The Central Gauteng Lions annual general meeting is at risk of going ahead without members from the Black African Crickets Clubs (BACC) due to a fresh round of racial tensions.
The BACC is advocating for transformation targets to be achieved by having black Africans as the majority on the Central Gauteng Lions board. However, the BACC is fearing that a recent resolution taken to have an equal split on the board, will go against the organisation’s objectives.
The current board comprises 12 members, of which five are independent. They were selected based on their line of expertise. The remaining seven spots are filled by the members of the CGL.
The BACC wants three of those to be filled by Black Africans. This argument is also based on recommendations by two retired judges who found that Black Africans should enjoy the majority of the seven seats.
However, this was defied in a recent resolution which is likely to favour the Coloured and Indian constituency and their White counterparts. This as clubs voted to have an equal split between the three constituencies and a floating seventh member. However, former board member Ntsongo Sibiya, who together with Koketso Muller resigned from their positions earlier this week ahead of the AGM, rejects this call.

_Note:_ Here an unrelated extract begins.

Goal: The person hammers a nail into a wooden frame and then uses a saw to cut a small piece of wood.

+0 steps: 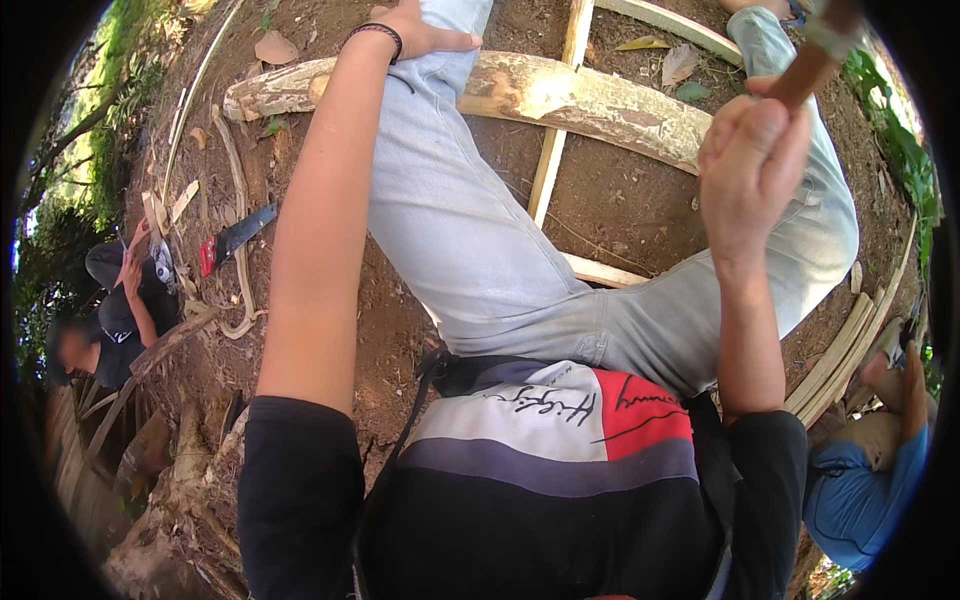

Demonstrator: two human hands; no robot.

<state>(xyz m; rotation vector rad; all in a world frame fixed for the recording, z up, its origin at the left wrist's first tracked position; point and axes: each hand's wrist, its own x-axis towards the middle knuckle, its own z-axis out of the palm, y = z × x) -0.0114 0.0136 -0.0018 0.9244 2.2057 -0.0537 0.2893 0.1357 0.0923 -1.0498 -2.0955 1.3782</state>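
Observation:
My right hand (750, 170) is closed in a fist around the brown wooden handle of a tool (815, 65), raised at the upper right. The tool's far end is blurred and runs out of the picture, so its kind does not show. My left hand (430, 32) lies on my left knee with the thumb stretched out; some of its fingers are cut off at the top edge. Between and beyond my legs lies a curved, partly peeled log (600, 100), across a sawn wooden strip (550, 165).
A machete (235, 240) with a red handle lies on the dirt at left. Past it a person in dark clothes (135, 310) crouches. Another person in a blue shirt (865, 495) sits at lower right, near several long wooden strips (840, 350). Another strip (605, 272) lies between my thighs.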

“If you consider the voting clubs, that voting structure is not equal. You still find the majority being White or Coloured and Indian. Clubs of the 50 clubs affiliated to CGL, only nine are black African and most people will say you are the minority. The issue with that is you cannot look at it in that way because you are failing to recognise history; you are failing to recognise that it is by a systematic way that we end up with the black Africans being the minority as clubs are concerned, even if they are the majority in the country,” says Sibiya.
Sibiya argues that transformation had not been fully achieved and is an ongoing process. He says the equal split with a floating member is painting the wrong picture that the playing field is level.
“All we are seeing is that there is a clear move towards Black Africans being the minority within the board despite recommendations that we have,” says Sibiya.
The Gauteng Lions have been successful under the leadership of Jack Madiseng, who will be stepping down from his position as the president and will not stand for re-election on Saturday. He replaced suspended Cricket South Africa President Thabang Moroe in 2016 as Gauteng Lions president. It’s also alleged that Moroe’s issues at CSA are being used to support the argument for an equal split.
“CSA remains its own company, so does CGL and any other union. CGL cannot be judged on what Thabang did or did not do and as much as the name keeps coming up we would like to put it categorically that this has nothing with Thabang. It has to do with making sure that the recommendations of the judge and the people, that are a clear majority in the country, are represented,” says Sibiya.